İçel’de ormanlar geniş bir alan kaplar. İçel’in % 49’unu oluşturan ormanlar 785.506 hektarlık bir alana yayılmıştır. 600 m yükseklikte genellikle, defne, sakız, sandal gibi ağaçlardan meydana gelen ormanlara rastlanır. 2.200 m’den sonra bodur bitkiler göze çarpar. Ormanların % 38’i normal korular, % 43’ü bozuk koru ve % 21’i bataklıktır. İçel’de korularda kızılçam, karaçam, köknar, sedir gibi iğne yapraklı ağaçlar bulunur.

İçel’de 1980’de 254.000 m$^3$ üretim yapılmıştır.

Orman Bakanlığı’nın 1980 teknik bültenine göre orman köylerinin kişi başına düşen koru alanı 2,3 ha, bataklık alanı 0,6 ha’dır.

İçel’de orman içinde bulunan 362 köyde 209.200 kişi yaşamaktadır.

EKONOMİ

TARIM VE HAYVANCILIK

İçel’in ekonomisinin temeli tarımdır. İçel’in toprakları iki türlü tarıma elverişlidir: Sebze ve meyve tarımı yapılan alanlar, pamuk ve buğday tarımı yapılan alanlar.
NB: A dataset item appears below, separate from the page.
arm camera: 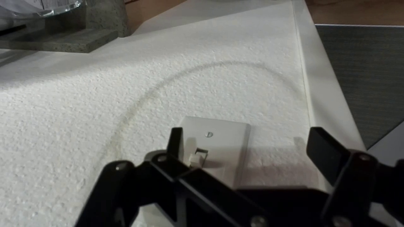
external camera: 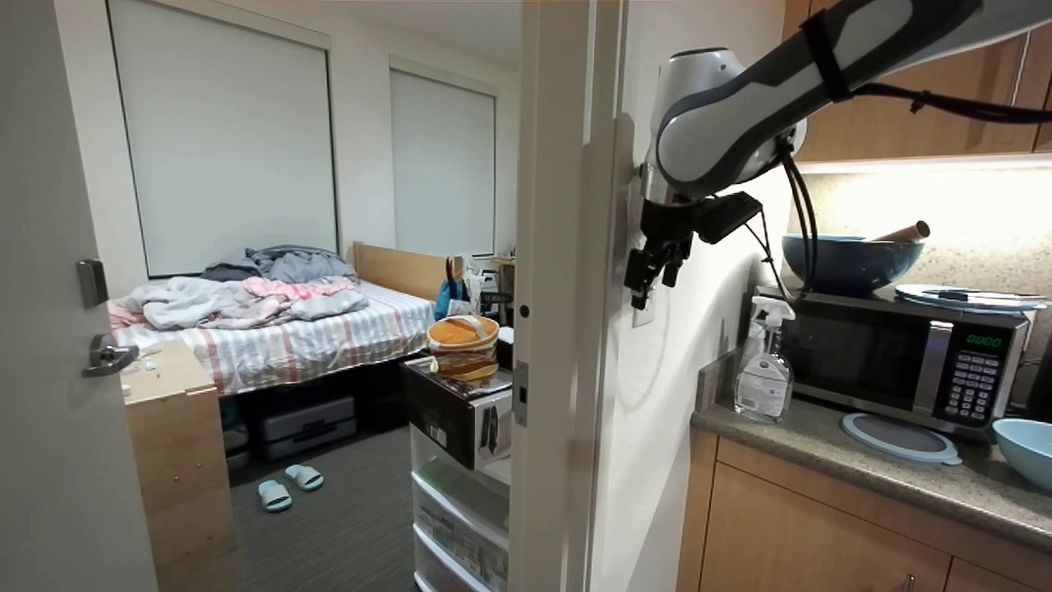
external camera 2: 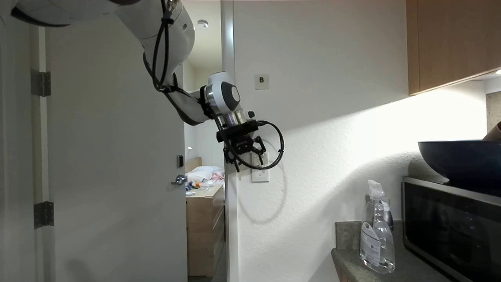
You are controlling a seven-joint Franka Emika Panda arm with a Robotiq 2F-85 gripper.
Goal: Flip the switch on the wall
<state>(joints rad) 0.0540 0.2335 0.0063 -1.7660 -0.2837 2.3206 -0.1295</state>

Kıyıdan yüksek yerlere çıkıldıkça değişen iklimin etkisi ve toprak yapısı bakımından çeşitli tarım ürünlerine rastlanır.

Akarsuların bol olması tarımın gelişmesini sağlamıştır. Bitki üretiminin bol olması aynı zamanda sulama, makineleşme, gübreleme ve modern yöntemlerin yaygın olmasından ileri gelmektedir.

Ülkenin sebze ve meyveciliğinde önemli rolü vardır. 1980’de Turunçgiller üretiminin % 41,3’ü İçel’den yapılmış, turfandacılık ve seracılık da, ilin tarımda önemli bir yer almasını sağlamıştır.
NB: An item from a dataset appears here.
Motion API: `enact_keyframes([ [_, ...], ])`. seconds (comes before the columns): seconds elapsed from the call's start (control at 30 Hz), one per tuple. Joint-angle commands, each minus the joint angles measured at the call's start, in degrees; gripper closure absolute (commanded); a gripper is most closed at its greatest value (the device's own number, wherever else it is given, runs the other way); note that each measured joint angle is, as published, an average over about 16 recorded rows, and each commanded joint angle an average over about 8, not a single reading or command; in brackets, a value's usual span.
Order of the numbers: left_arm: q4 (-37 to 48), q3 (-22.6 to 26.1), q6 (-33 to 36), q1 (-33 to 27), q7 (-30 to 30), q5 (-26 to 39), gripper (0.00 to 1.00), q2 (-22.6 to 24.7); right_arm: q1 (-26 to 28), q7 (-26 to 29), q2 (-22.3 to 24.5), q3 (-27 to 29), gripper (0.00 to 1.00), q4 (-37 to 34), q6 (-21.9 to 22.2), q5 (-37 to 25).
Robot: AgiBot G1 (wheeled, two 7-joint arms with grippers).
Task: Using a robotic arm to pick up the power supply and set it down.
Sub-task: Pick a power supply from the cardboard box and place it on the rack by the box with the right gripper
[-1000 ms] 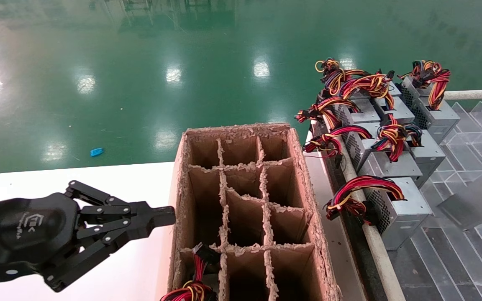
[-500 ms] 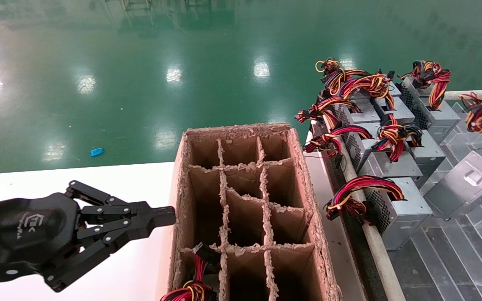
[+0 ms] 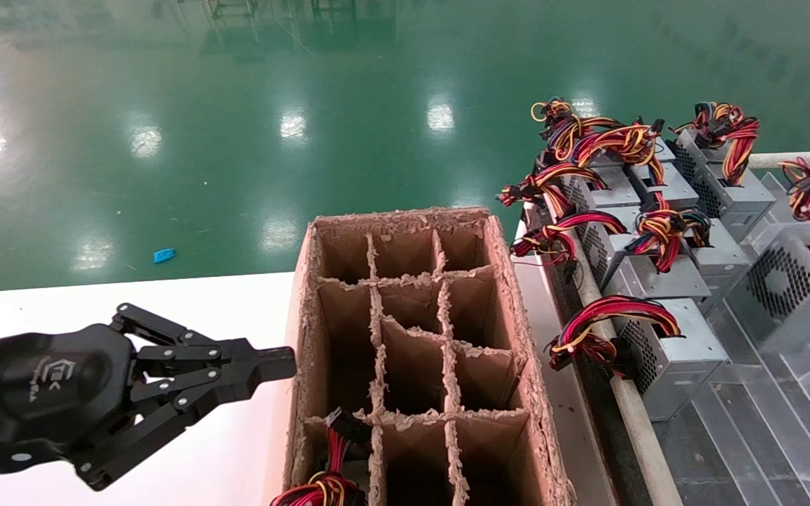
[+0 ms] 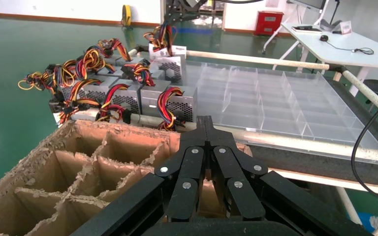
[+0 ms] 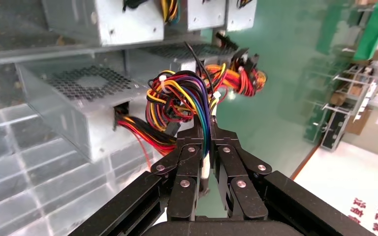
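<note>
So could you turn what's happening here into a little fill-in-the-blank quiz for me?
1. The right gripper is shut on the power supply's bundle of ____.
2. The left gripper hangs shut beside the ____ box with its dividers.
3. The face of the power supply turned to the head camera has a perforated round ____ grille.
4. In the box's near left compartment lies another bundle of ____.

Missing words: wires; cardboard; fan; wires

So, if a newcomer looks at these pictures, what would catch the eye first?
Probably the bright wire bundles on the row of grey power supply units right of the partitioned cardboard box. Next, the right gripper, shut on the wires of the power supply above the clear tray. The left gripper sits shut over the white table, beside the box.
</note>
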Motion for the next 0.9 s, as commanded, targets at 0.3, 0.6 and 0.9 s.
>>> enact_keyframes([
  [0.3, 0.0, 0.0, 0.0, 0.0, 0.0, 0.0, 1.0, 0.0, -3.29, -1.04, -0.21, 0.07, 1.0, 0.87, 5.03, 2.89],
  [0.6, 0.0, 0.0, 0.0, 0.0, 0.0, 0.0, 1.0, 0.0, -4.68, 0.07, 0.12, -0.55, 1.0, 0.85, 3.63, 4.93],
  [0.9, 0.0, 0.0, 0.0, 0.0, 0.0, 0.0, 1.0, 0.0, -4.82, 0.91, 0.0, -0.59, 0.06, 1.03, 2.96, 5.79],
])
Yetiştirilen başlıca ürünler, buğday, arpa, pamuk, yer fıstığı, susam ile çok zengin sebze ve meyve türleridir.

İçel’de başlıca ürünlerin üretim miktarı (1978-80 ortalaması, ton olarak): Buğday (301.490), arpa (31.587), çavdar (11.643), mahlut (14.741), pirinç (6.533), baklagiller (15.602), nohut (13.411), pamuk (saf, 35.980), pamuk (tohum, 57.568), susam (1.229).

İçel’de hayvancılık genellikle yüksek yerlerde ve eşik alanlarda yaşayan nüfusun önemli geçim kaynağıdır. İçel’de hayvancılığın gelişmesinde tohumlama çalışmalarının önemi büyüktür. Bahçe tarımının gelişmesi ile çiftlik gübrekullanımının artması hayvancılığı önemli ölçüde etkilemiştir.
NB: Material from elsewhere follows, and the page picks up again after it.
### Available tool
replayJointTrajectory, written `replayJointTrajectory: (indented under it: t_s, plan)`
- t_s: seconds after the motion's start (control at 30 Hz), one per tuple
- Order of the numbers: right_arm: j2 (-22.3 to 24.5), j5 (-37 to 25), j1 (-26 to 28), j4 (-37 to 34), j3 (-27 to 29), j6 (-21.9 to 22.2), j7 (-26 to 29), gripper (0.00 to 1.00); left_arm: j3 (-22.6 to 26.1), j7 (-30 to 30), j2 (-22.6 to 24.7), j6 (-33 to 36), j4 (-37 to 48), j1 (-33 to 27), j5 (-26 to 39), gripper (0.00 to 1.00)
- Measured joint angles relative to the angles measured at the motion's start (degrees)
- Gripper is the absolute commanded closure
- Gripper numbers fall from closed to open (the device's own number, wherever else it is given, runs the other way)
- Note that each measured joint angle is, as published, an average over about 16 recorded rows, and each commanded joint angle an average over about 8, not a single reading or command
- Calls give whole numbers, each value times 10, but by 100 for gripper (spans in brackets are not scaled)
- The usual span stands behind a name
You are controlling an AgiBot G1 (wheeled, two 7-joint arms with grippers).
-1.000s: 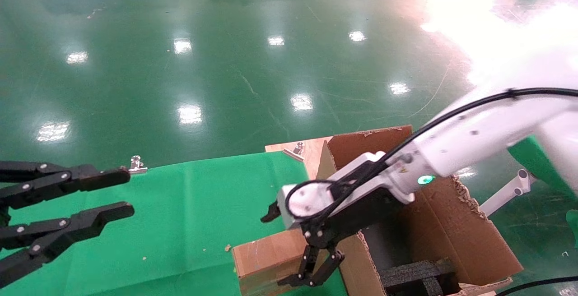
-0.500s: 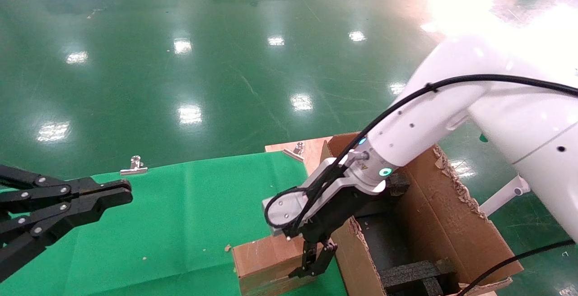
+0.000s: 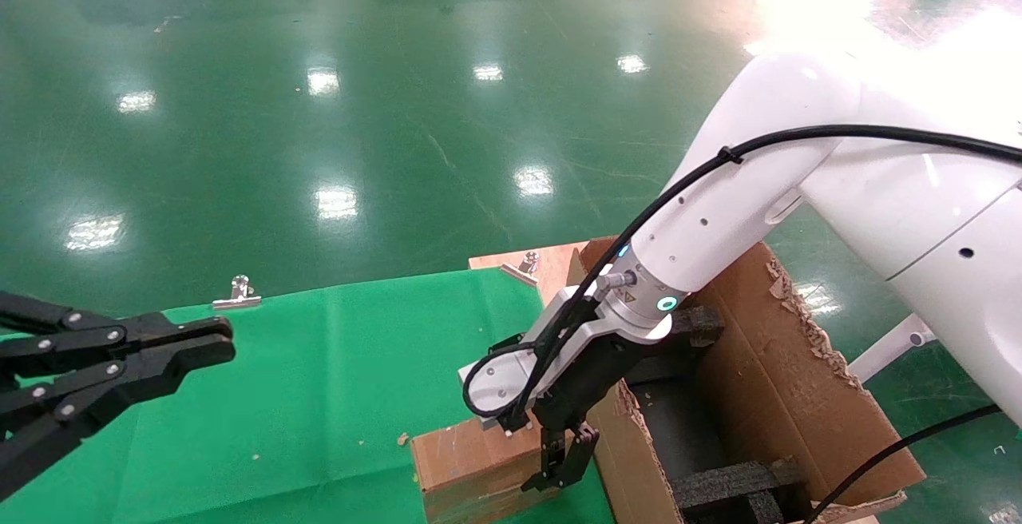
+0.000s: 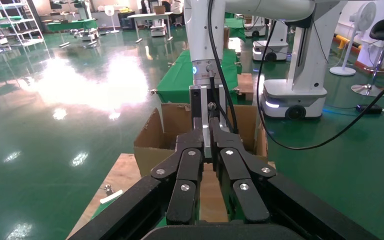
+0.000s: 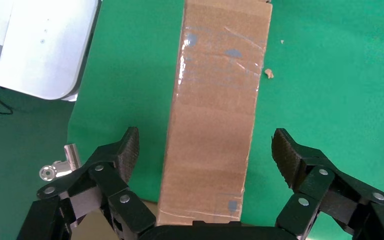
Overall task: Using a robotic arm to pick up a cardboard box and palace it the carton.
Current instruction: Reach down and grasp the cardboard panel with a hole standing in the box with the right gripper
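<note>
Cardboard box (image 3: pixel 471 468): small, taped, lying flat on the green-covered surface (image 3: pixel 319 396), just beside the carton (image 3: pixel 798 404).
Right hand (image 5: pixel 207 155): lowered over the box within the last second, fingers spread wide to either long side, holding nothing. Judged: positioned for the grasp; box not yet lifted.
Left hand (image 3: pixel 152 352): parked well apart at the surface's left; fingers closed together since a second ago, empty.
Carton: flaps upright, black foam (image 3: pixel 734 488) inside.
Surface: green cloth, metal clip (image 3: pixel 237 292) at far edge.
Room: glossy green floor (image 3: pixel 399 109).
</note>
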Motion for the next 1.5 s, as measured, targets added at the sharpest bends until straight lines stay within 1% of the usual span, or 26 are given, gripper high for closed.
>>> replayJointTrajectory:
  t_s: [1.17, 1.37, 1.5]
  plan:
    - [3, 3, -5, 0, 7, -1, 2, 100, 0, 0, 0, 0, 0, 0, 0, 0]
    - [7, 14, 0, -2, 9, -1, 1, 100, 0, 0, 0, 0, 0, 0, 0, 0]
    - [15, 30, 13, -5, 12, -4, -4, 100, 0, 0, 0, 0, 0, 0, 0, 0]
İçel’de yetiştirilen başlıca hayvanlar kıl keçisi, koyun ve sığırdır. İçel’de keçi miktarının fazla olması, göçebe hayvancılığın hâlâ devam etmesindendir.

1980 yılında ildeki hayvan varlığı şöyledir (baş olarak): At (7.690), katır (3.790), eşek (29.870), deve (1.460), sığır (139.781), manda (152), koyun (297.910), kıl keçisi (654.580). Ayrıca 527.124 kümes hayvanı ve 50.019 arı kovanıolduğu tespit edilmiştir.

İçel’de üretilen hayvansal ürünler ilin ihtiyacını karşıladığı gibi dışarıya da satılmaktadır. Üretilen süt tüketildiği gibi, yoğurt, peynir ve yağ yapımında kullanılır.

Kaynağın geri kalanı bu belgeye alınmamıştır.